Exercise directions:
Every line from the one containing "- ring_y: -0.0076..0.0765" to the one containing "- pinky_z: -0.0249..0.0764" in the records below, both included, must be set down exactly, and no other line.

Records for the exercise:
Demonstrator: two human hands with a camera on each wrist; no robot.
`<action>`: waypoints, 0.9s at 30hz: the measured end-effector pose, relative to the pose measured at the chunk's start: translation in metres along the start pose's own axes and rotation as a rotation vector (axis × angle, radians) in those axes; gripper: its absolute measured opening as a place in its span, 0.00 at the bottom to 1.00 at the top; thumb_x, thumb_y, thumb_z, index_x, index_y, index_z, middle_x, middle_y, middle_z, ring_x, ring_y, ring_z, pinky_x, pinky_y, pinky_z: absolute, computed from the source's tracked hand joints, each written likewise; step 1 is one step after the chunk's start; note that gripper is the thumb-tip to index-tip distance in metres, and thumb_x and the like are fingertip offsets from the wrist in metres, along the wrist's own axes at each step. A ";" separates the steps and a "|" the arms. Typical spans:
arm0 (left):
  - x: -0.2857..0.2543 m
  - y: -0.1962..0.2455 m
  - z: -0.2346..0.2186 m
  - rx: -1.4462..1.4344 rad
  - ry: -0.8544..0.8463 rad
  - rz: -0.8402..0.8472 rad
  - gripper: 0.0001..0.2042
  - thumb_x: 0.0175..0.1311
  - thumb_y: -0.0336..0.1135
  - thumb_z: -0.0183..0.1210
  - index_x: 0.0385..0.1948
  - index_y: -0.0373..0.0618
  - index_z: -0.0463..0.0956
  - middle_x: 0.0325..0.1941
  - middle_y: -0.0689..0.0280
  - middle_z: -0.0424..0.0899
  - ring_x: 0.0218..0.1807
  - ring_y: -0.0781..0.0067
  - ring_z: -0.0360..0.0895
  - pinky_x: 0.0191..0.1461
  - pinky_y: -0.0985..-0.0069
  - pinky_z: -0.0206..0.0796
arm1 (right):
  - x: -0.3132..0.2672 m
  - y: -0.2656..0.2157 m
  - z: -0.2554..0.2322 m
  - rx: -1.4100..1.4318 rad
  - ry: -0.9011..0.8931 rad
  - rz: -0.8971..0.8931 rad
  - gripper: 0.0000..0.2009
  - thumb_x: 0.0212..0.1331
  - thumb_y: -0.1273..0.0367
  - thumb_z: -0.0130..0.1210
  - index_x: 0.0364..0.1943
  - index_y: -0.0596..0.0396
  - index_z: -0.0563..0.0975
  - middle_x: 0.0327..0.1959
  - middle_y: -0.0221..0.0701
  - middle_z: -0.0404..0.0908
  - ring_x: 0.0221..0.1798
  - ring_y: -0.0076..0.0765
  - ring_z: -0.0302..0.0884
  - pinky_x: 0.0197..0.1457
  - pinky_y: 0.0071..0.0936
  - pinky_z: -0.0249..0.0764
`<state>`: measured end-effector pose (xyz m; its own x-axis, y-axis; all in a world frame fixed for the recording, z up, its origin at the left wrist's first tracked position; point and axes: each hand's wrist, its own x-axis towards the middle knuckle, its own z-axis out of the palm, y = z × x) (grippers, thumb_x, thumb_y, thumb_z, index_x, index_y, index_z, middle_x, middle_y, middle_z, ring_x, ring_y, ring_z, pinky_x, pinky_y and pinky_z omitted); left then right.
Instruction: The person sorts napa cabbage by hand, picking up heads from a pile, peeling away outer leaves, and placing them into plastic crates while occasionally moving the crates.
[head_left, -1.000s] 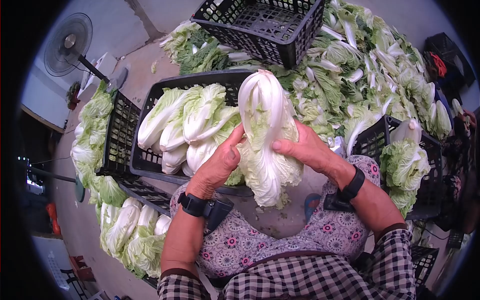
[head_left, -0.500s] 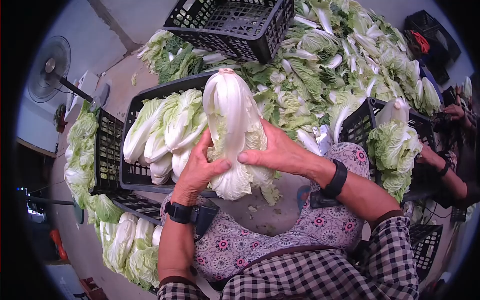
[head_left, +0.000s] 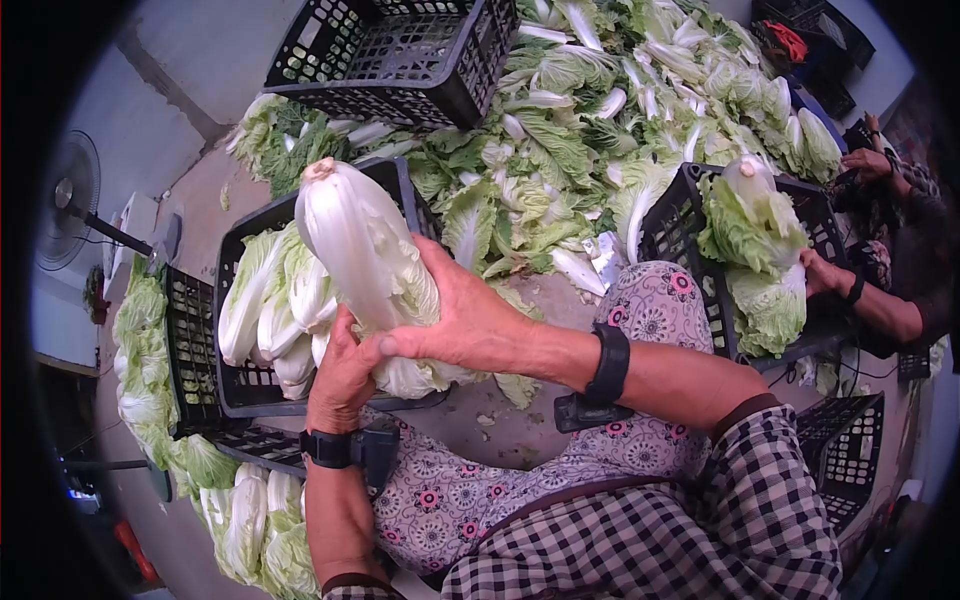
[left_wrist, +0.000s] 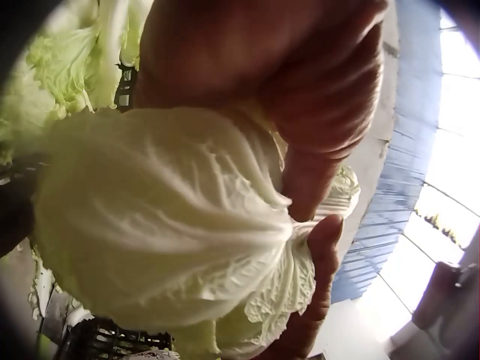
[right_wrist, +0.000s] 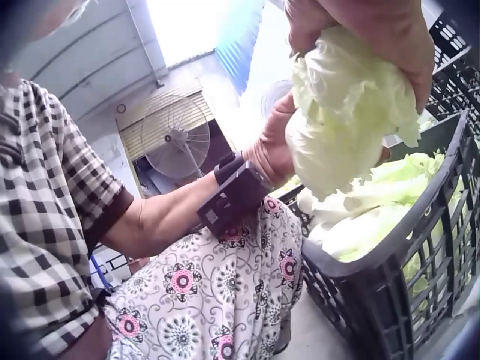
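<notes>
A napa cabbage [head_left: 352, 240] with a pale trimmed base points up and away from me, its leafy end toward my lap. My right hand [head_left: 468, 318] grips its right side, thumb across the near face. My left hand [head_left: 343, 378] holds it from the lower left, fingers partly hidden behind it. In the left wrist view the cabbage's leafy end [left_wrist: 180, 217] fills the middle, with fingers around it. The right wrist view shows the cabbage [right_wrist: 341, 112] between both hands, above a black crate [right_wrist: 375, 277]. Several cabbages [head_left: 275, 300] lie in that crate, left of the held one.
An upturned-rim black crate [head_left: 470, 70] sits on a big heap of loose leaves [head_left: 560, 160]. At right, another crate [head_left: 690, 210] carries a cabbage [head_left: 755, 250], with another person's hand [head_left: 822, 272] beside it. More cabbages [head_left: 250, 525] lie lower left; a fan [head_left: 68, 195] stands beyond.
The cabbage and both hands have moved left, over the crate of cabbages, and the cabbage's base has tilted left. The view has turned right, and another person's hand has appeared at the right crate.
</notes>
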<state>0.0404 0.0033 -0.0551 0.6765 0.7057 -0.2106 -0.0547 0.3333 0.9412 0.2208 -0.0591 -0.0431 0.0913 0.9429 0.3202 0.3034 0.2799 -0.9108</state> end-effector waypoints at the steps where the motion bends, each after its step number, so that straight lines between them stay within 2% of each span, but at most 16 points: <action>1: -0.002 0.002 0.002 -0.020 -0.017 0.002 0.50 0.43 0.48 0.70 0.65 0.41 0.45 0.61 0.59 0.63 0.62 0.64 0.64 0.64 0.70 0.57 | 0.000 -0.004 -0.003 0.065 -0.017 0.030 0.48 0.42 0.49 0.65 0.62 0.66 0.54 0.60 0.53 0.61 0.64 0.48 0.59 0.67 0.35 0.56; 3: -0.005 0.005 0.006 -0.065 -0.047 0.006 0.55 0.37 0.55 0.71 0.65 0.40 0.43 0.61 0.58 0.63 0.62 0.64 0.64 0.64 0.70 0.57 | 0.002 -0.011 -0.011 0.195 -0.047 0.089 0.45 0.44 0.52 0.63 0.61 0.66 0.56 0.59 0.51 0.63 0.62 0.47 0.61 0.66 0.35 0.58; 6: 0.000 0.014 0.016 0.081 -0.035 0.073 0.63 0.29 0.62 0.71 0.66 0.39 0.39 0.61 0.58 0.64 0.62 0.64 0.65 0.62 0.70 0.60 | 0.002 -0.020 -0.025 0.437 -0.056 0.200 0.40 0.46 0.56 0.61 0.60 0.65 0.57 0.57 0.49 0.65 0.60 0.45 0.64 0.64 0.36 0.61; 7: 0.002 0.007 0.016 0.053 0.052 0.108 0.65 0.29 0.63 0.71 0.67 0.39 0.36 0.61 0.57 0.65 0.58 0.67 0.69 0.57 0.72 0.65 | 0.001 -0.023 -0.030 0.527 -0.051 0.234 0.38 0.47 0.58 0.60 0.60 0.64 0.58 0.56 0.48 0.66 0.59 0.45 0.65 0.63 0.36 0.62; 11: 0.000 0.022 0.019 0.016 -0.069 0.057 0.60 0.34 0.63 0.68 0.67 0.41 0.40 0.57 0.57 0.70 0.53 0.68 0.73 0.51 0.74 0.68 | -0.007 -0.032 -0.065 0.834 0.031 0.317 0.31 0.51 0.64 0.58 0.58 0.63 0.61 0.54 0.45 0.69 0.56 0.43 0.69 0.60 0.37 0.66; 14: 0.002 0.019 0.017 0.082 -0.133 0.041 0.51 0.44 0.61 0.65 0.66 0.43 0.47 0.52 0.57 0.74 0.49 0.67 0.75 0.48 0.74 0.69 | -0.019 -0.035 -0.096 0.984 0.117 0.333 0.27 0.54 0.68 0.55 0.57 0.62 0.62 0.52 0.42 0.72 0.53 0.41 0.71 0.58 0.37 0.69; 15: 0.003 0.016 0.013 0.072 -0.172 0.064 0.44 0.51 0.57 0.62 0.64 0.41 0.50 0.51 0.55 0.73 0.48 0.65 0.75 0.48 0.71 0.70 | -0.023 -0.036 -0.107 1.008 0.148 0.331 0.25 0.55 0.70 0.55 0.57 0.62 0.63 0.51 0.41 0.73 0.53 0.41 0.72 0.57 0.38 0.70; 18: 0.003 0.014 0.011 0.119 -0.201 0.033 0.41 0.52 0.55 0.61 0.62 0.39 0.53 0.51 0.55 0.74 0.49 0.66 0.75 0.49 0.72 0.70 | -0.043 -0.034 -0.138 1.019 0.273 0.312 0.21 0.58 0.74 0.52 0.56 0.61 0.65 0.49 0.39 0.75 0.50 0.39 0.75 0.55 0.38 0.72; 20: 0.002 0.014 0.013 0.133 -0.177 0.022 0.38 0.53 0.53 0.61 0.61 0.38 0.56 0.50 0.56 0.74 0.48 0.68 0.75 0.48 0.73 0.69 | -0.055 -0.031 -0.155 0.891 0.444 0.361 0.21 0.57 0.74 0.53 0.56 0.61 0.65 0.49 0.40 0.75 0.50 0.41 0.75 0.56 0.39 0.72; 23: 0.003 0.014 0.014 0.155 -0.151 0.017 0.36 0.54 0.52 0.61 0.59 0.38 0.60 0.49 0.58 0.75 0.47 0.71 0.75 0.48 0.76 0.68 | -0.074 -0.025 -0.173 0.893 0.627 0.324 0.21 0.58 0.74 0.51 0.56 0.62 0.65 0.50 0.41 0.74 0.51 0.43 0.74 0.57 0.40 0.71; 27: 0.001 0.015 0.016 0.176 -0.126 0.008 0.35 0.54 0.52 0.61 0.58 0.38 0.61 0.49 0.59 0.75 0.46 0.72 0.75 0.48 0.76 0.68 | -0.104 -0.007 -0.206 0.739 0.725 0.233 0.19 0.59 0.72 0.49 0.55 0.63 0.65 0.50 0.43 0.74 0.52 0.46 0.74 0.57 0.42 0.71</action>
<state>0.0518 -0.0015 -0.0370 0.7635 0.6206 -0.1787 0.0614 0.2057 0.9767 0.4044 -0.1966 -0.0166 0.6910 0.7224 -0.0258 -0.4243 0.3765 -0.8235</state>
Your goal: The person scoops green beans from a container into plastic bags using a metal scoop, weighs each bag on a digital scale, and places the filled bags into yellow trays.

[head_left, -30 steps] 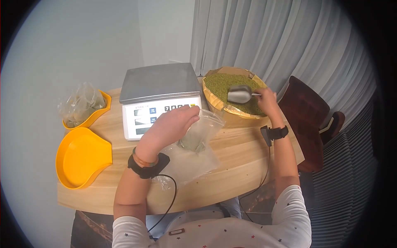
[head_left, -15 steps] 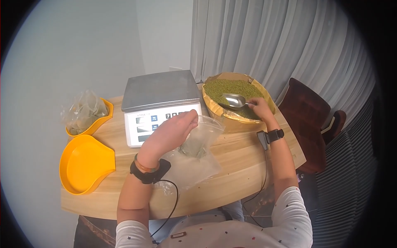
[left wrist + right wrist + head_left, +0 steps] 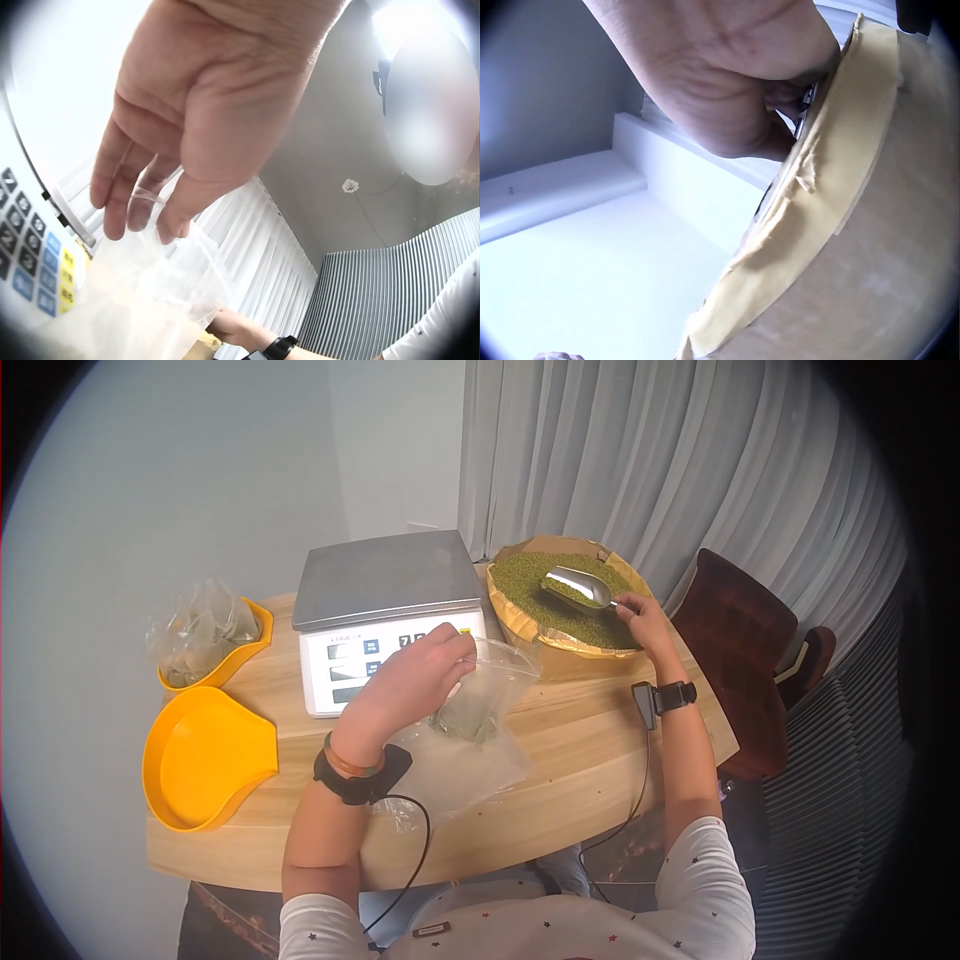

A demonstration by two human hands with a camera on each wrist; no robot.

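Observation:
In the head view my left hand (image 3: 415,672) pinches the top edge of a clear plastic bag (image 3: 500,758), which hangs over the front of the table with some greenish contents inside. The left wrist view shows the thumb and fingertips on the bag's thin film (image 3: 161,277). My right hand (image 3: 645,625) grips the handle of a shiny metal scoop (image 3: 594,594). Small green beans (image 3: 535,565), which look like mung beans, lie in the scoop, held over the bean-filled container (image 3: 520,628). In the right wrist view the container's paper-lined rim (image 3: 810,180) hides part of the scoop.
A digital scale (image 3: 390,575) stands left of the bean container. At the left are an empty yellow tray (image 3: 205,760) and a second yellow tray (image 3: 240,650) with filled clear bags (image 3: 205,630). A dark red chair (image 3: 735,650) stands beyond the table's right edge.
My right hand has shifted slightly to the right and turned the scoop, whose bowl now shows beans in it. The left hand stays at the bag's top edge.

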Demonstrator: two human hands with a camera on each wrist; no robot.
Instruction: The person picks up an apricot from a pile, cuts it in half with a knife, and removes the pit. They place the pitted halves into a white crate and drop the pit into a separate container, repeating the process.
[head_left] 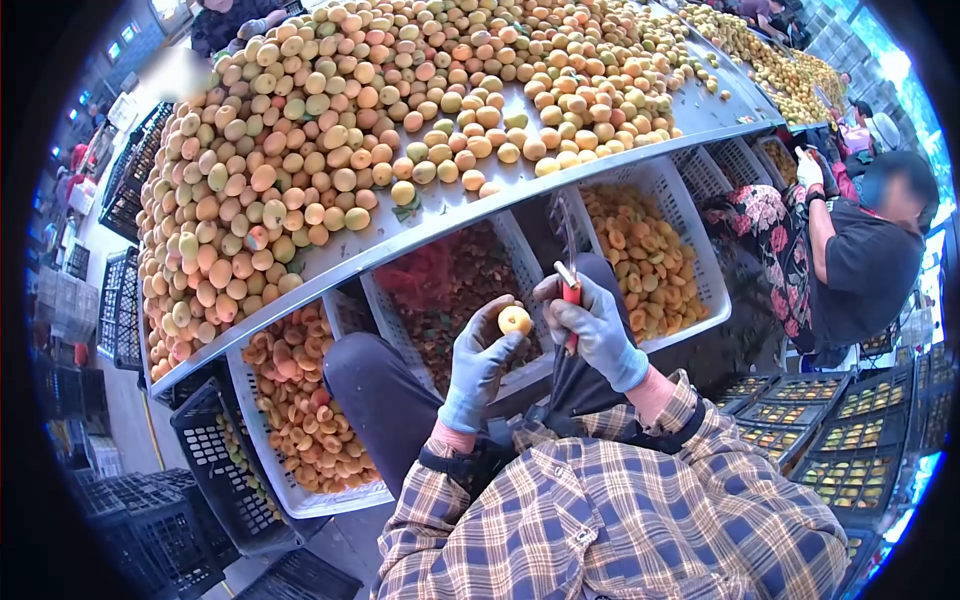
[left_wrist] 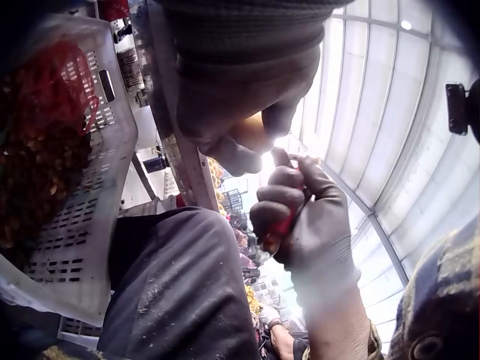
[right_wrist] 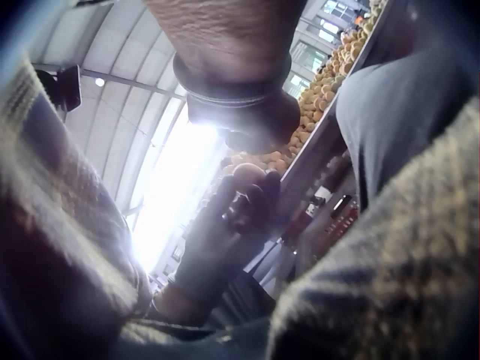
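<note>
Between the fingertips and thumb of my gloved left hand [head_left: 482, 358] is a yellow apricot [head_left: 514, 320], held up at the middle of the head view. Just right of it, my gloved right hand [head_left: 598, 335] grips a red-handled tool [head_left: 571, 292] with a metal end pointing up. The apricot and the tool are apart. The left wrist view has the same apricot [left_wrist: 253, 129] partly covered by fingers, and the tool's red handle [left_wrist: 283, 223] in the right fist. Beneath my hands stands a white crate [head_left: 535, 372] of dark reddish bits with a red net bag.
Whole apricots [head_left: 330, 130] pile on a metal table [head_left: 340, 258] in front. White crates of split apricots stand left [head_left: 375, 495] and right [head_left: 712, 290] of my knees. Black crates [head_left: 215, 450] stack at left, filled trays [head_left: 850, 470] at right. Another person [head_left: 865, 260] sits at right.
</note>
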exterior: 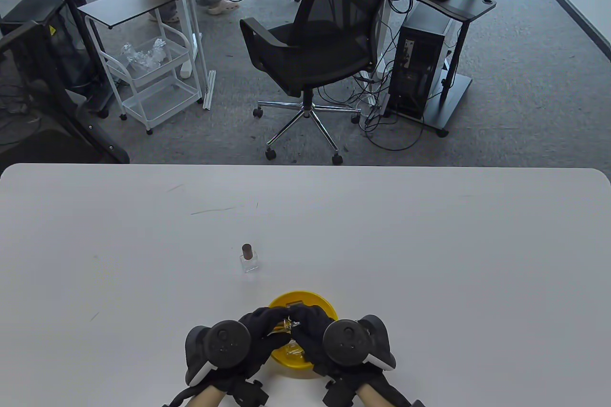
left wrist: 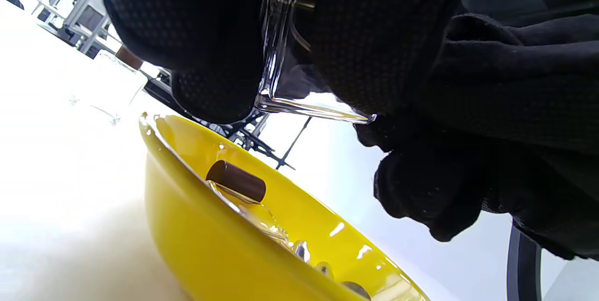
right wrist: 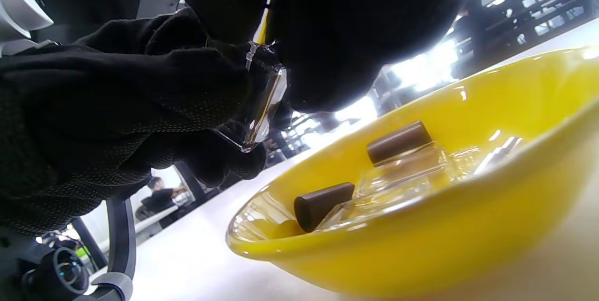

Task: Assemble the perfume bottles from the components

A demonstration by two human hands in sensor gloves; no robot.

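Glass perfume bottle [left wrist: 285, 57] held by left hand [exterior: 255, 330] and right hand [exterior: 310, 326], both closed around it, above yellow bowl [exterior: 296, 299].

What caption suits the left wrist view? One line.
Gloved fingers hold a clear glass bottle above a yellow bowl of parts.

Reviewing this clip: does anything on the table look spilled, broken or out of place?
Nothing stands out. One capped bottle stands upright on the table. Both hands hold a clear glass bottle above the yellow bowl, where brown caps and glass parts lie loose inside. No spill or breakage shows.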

Completed task:
  - ring_y: -0.0076..0.0765
  - ring_z: -0.0302..0.0884
  - pinky_x: 0.0197..0.1457
  - pinky_y: 0.0071..0.0936
  - pinky_z: -0.0249..0.0764

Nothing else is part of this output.